I think that, as the absolute population increases, the most likely reality will be that public transit use will increase, and driving will either remain constant or also increase.
This is of course dependent on many factors, so I’m generally less keen to argue a complex issue as a binary choice, particularly when a third option (driving and transit use both to up as the population expands) presents itself. As a transit rider, I think we all benefit from a well maintained variety of robust transit options. As it stands in LA specifically, I absolutely support more transit as its clearly the more lacking alternative.
But yeah, I don’t think the car is ever going away – but it’ll need to coexist with the train and bus in the ever-expanding cities of tomorrow.
Until bus service is improved in terms of frequency, reliability, and geographic coverage—something that Big Blue Bus fails hard on on all three counts, for instance—people who have cars and are used to driving everywhere are going to keep doing so.
As for the point about Uber involving making someone else drive more, I’d argue that it’s not 1:1 because if you drove yourself, you’d need to parking, but when you get dropped off by an Uber, they pick up another fare and go somewhere else.

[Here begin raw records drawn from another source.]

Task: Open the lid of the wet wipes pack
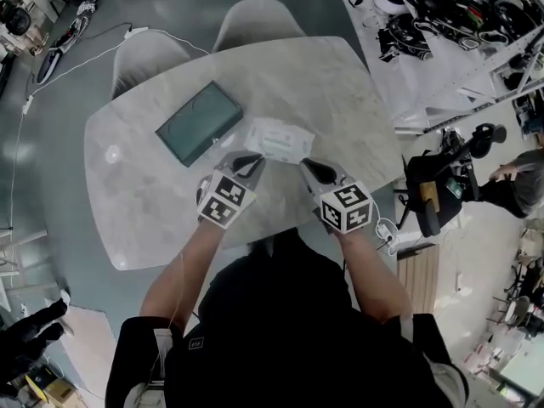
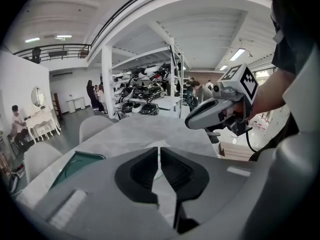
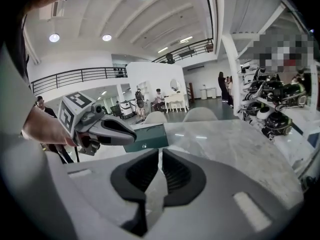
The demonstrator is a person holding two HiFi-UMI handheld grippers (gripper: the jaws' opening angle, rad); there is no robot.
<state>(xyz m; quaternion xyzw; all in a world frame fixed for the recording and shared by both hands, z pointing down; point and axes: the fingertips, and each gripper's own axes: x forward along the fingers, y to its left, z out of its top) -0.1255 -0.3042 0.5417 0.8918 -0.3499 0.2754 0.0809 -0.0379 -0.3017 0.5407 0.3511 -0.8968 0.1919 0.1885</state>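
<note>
close to the person's chest, two grippers hang over the near half of the pale table (image 1: 144, 202). left gripper (image 1: 252, 161) is at 7 o'clock from the wet wipes pack (image 1: 279, 138), right gripper (image 1: 308, 167) at 5 o'clock - each with its jaws pressed together on nothing. the pack lies flat near the table's middle, just past both tips. a dark green tray (image 1: 200, 122) sits just beside it at 10 o'clock. two grey chairs (image 1: 151, 53) stand beyond - at 12 o'clock.
</note>
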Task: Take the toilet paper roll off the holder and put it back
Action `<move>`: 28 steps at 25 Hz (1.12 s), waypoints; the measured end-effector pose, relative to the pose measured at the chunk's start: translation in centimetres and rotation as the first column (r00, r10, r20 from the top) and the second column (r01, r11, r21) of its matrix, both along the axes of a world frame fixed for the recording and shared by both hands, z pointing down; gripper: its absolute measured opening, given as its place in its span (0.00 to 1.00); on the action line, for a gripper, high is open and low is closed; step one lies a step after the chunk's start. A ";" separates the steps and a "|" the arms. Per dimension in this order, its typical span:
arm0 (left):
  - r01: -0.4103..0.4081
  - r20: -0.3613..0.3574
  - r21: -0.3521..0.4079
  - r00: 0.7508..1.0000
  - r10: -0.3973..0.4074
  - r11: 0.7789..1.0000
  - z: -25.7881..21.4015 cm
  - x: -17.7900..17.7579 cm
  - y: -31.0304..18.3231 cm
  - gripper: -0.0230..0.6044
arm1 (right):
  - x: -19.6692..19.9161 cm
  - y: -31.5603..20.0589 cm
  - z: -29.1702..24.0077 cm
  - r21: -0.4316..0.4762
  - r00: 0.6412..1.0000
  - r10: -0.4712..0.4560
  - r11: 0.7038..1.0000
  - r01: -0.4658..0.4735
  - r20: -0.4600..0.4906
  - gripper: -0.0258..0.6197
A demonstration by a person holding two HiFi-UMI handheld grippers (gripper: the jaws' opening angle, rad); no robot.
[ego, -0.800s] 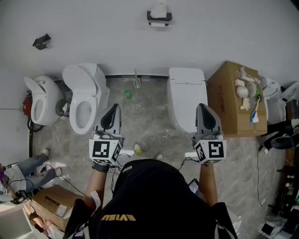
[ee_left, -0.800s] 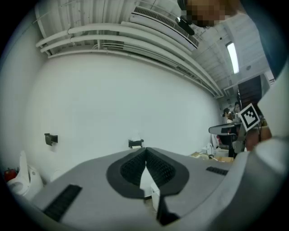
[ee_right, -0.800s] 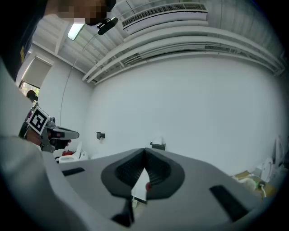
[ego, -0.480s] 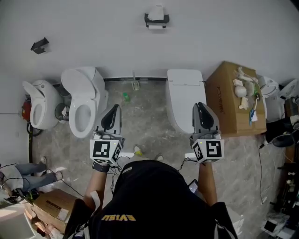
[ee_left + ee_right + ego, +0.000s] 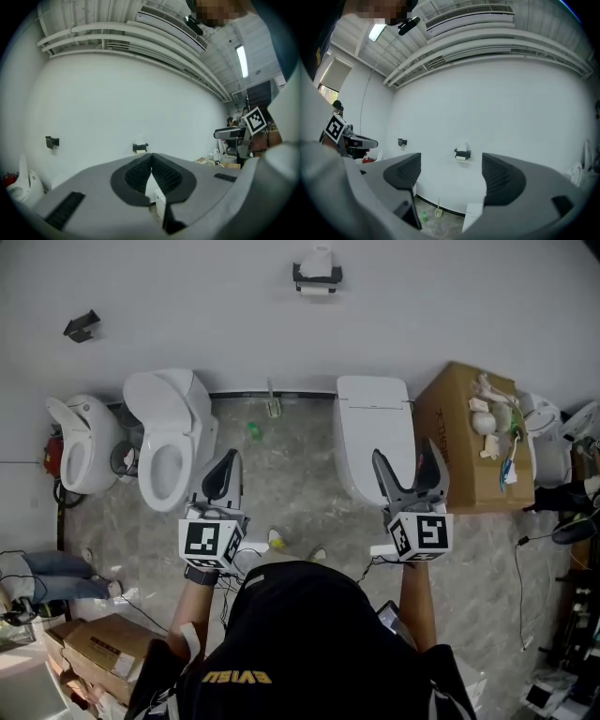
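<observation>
Above the floor (image 5: 291, 474), forearms (image 5: 190, 613) side by side, left hand-held gripper (image 5: 228, 461) pressed together, right hand-held gripper (image 5: 409, 457) spread wide, both empty, toilet paper roll (image 5: 319, 259) on holder (image 5: 317, 278) ahead.

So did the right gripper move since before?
Yes. The right gripper spread its fingers apart: one now overlaps the cardboard box, the other the closed toilet.

Black shirt (image 5: 300, 634) worn; yellow lettering (image 5: 237, 677) printed across back. Left gripper (image 5: 227, 465) and right gripper (image 5: 408, 456) moulded in grey, lined with ribbed black pads (image 5: 502, 176). White cube (image 5: 212, 540) with black square markers fitted on each. Dark strap (image 5: 200, 575) worn at left wrist.
</observation>
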State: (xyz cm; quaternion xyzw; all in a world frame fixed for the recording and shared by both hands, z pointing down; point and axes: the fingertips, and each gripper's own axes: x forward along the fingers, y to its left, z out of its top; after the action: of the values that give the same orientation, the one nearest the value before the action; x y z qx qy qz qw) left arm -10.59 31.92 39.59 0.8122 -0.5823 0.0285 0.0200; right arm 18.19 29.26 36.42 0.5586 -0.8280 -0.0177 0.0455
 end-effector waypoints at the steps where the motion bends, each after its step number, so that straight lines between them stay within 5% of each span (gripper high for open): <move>1: 0.005 -0.002 0.000 1.000 -0.005 1.000 0.1 -0.2 0.1 0.05 | 0.0 0.0 0.0 0.002 1.000 0.001 1.000 -0.001 -0.003 0.67; 10: 0.017 -0.012 -0.015 1.000 -0.017 1.000 1.1 -2.0 0.2 0.05 | -1.5 -0.5 0.0 -0.020 0.999 -0.001 1.000 0.000 -0.040 0.68; 28: 0.000 -0.089 0.002 0.996 0.000 1.000 2.4 -10.7 -5.1 0.05 | -10.4 -6.0 0.5 -0.033 0.998 -0.004 0.999 0.002 -0.067 0.68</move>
State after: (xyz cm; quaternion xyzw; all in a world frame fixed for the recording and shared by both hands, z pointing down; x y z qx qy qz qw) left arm -21.25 26.85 42.03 0.8128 -0.5808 -0.0085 0.0451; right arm 7.80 23.25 36.88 0.5557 -0.8270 -0.0228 0.0825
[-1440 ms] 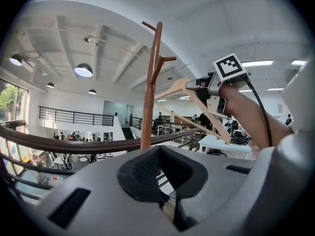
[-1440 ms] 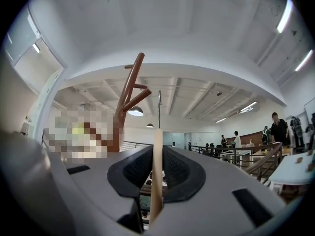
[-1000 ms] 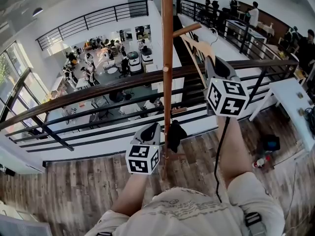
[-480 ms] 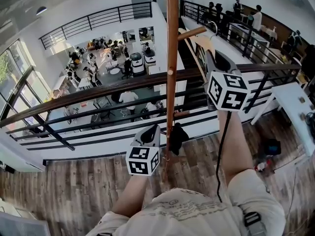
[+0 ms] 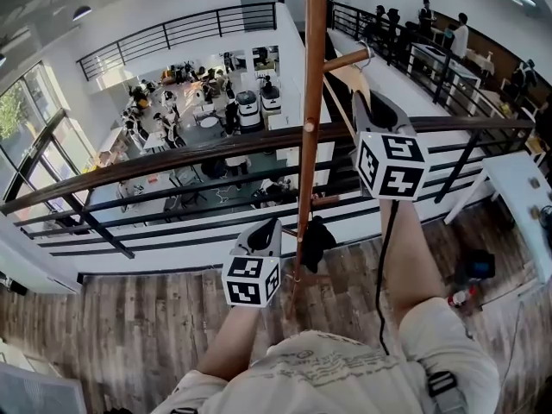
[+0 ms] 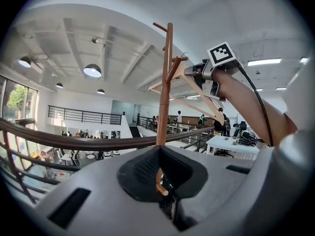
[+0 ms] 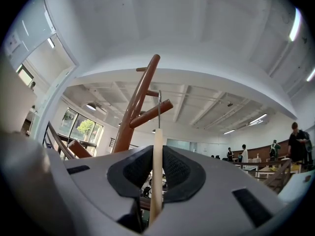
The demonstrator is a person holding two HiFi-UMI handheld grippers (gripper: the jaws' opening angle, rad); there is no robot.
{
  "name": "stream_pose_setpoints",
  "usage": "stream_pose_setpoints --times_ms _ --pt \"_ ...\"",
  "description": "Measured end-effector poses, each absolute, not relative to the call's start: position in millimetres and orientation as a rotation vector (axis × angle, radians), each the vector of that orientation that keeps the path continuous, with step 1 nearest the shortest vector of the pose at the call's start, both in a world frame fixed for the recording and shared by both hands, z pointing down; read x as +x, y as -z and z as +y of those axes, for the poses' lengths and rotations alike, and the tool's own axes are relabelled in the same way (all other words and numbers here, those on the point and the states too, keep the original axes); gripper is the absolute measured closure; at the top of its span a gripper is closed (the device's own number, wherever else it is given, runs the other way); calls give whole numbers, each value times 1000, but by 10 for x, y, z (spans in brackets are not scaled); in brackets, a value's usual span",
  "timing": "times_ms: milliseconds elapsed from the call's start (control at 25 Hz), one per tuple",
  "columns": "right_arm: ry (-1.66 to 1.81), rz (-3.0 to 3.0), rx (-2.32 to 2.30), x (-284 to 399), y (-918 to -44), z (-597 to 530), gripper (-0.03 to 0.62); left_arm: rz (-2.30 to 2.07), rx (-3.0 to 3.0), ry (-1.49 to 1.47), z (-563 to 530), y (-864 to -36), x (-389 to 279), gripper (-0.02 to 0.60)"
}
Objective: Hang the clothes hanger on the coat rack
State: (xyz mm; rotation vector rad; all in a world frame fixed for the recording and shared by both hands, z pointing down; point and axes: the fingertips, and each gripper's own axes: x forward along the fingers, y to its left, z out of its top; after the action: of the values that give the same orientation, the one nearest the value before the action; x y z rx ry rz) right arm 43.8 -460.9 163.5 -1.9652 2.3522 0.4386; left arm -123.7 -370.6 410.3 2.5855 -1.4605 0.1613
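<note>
The brown wooden coat rack pole (image 5: 310,128) rises just ahead of me. An upper peg (image 5: 348,59) slants out to its right. My right gripper (image 5: 369,102) is shut on the light wooden hanger (image 5: 348,83), held edge-on between the pads (image 7: 156,171). The hanger's wire hook (image 5: 368,50) is at that peg's tip and crosses in front of the peg (image 7: 147,113) in the right gripper view. My left gripper (image 5: 269,224) is low against the pole. A short lower peg (image 6: 160,183) lies between its nearly closed pads. I cannot tell whether the hook rests on the upper peg.
A dark railing (image 5: 172,158) runs across right behind the rack, with an open lower floor full of people and desks beyond. A white table (image 5: 517,179) stands at the right. Something black (image 5: 316,238) hangs low on the pole. Wooden flooring (image 5: 129,335) is underfoot.
My right gripper has carried the hanger closer to the pole and slightly up, bringing the hook to the peg's tip. The left gripper has stayed where it was.
</note>
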Motion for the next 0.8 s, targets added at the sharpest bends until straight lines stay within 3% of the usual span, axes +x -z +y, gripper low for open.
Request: stream_pose_setpoints --times_ms 800 --pt "-424 2460 -1922 75 -1859 -4745 543 -1508 2552 -156 -3656 -4182 -1494 577"
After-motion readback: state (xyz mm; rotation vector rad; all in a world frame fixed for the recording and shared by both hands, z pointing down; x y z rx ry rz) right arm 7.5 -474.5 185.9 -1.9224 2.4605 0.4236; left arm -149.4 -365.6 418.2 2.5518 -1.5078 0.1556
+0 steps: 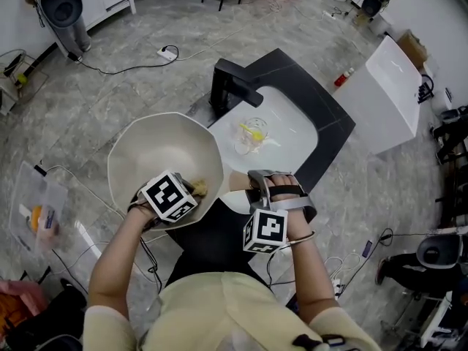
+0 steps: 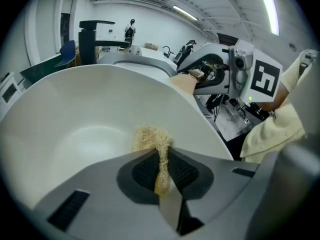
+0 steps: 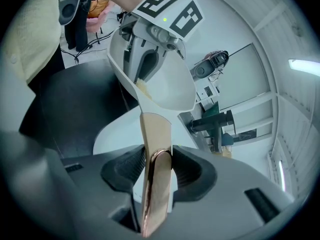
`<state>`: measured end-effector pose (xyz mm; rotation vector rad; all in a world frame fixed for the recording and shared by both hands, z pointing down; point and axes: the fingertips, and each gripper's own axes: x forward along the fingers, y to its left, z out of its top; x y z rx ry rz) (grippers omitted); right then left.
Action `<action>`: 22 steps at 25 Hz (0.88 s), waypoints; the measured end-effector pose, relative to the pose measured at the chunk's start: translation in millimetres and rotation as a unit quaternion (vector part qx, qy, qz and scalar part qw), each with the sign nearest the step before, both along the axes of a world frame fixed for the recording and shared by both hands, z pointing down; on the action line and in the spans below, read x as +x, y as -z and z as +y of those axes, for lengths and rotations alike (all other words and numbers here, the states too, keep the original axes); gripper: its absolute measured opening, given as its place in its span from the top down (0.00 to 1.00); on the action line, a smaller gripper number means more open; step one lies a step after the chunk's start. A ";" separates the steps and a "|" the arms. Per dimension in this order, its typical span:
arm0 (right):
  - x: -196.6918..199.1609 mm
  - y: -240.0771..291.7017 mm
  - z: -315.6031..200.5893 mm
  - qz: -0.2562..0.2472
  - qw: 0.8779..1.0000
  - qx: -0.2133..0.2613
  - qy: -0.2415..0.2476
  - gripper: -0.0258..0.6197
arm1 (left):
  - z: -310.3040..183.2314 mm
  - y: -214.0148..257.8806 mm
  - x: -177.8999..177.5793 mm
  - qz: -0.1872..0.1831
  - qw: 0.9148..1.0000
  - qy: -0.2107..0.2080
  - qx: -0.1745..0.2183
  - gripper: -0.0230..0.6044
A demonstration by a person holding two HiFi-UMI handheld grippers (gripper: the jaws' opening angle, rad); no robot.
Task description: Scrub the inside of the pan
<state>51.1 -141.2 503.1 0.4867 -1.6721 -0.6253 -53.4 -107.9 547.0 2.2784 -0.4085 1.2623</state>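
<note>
A white pan (image 1: 162, 156) hangs tilted over the left end of the black counter, and its pale inside (image 2: 75, 129) fills the left gripper view. My left gripper (image 1: 191, 190) reaches over the pan's near rim, shut on a tan fibrous scrubber (image 2: 151, 140) that rests on the inner wall near the bottom. My right gripper (image 3: 156, 166) is shut on the pan's copper-coloured handle (image 3: 154, 149), to the right of the pan in the head view (image 1: 252, 185). In the right gripper view the pan (image 3: 167, 86) stands beyond the handle, with the left gripper (image 3: 145, 66) inside it.
A black counter (image 1: 333, 119) holds a white sink (image 1: 296, 134) with a black tap (image 1: 230, 86). A glass with something yellow in it (image 1: 254, 131) stands in the sink. A white box (image 1: 391, 93) stands to the right, with cables and a plastic bag (image 1: 40, 214) on the floor.
</note>
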 end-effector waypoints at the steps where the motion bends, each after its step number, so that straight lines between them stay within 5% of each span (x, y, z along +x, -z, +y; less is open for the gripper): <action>1: -0.2 0.4 -0.3 0.001 1.000 0.001 0.000 0.69 | 4.1 0.0 -2.2 -0.006 1.000 -0.007 -0.002 0.89; 8: 0.1 0.7 -2.5 0.008 1.000 0.009 0.005 0.69 | 25.8 -6.9 -26.1 -0.060 0.997 -0.048 -0.032 0.89; 22: -2.7 4.6 -2.6 0.015 1.000 0.017 0.010 0.69 | 24.8 -15.4 -72.0 -0.150 0.987 -0.019 -0.047 0.89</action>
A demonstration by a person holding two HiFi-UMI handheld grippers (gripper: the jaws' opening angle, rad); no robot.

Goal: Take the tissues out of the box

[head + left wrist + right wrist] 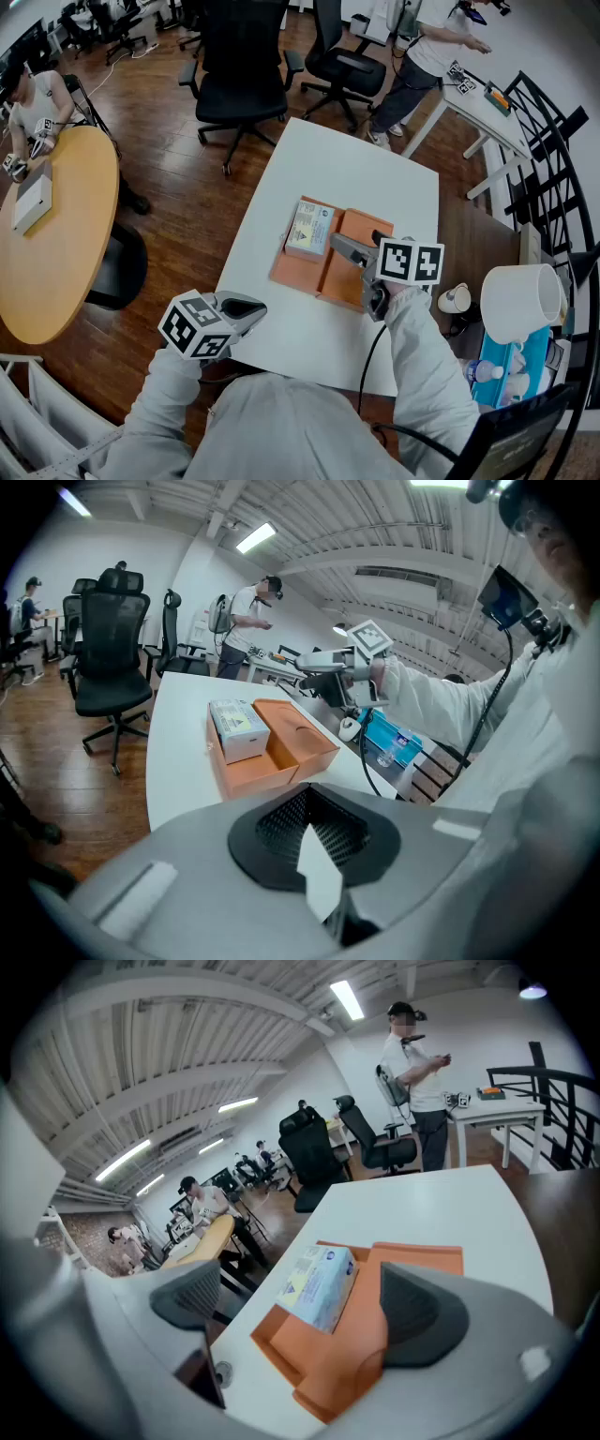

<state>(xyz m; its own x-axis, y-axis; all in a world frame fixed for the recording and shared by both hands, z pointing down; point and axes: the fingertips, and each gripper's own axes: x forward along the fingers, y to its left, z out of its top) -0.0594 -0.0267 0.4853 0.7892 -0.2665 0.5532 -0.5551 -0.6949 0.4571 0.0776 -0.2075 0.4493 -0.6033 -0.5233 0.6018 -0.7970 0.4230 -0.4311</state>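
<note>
My right tongs [342, 247] are spread wide and empty, hanging just over the near side of the orange box [300, 272]. The tissue pack [309, 228] lies in the box's open tray just ahead of them, a little toward my left jaw. My left tongs [246, 307] are pressed together on nothing, well back from the box at the worktop's [375, 178] edge. The pack looks light and soft, with a slick wrap that may slip. I'd pinch it gently across its narrow width, on the long sides.
</note>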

Saving money is great, of course. But I choose to be carless not because of the cost, but because I truly prefer the freedom that not having a car gives me. No worries about parking! Sure, sometimes the bus or the train is a hassle, sometimes it doesn’t go where I need, but for many routes it’s great. And I can always take Lyft when Metro doesn’t come through for me. Also I love walking and biking (even though biking in LA is still terrifying!).
Please, people living in a place like Downtown LA are definitely driving less than people living in suburban and rural areas. In urban areas travel distances are shorter, alternatives to driving work better and you have to pay to park. Whether people prefer to live like that is a separate question, but even the most diehard motorist can identify his self interest when parking costs $30/day.
The option of urban life has been underdeveloped in LA for decades. Not everybody wants it, but some people do, and we should embrace that, since it’s great for the environment and crucial for successful transit.
There is going to be a large increase in the amount of money going towards bicycle infrastructure in this county. The city of Los Angeles currently spends about $10 million per year on bicycle infrastructure. The LA city council transportation committee approved a quadrupling of the local return of sales tax devoted to bicycle infrastructure. That will add another $6 million. These new state taxes add another $20 million. There is 2% of Measure M set-aside for active transportation. Which adds another $2.425 million annually for bicycle infrastructure in the city of Los Angeles. Then there’s the money from Measure M going towards building bike paths along the LA river, which is in the tens of millions of dollars.
I wonder if the new state tax would help fund something like the Arts District Station and maybe something like the run through tracks at Union Station.
Hey Matt;
Great question and I don’t have an answer at this time. Of the two projects you mention, we know the run-through tracks project is extremely expensive — multi-billion — whereas the Arts District Station would likely be multi-million. I know that no one — including yours truly — enjoys a gas tax hike but this does sound like it could create a pot of money that these type of projects could potentially draw from. As with many things, diversity of funding strikes me as a good thing, especially for the projects that aren’t specifically funded by Measure M or Metro’s other sales taxes (R, A and C).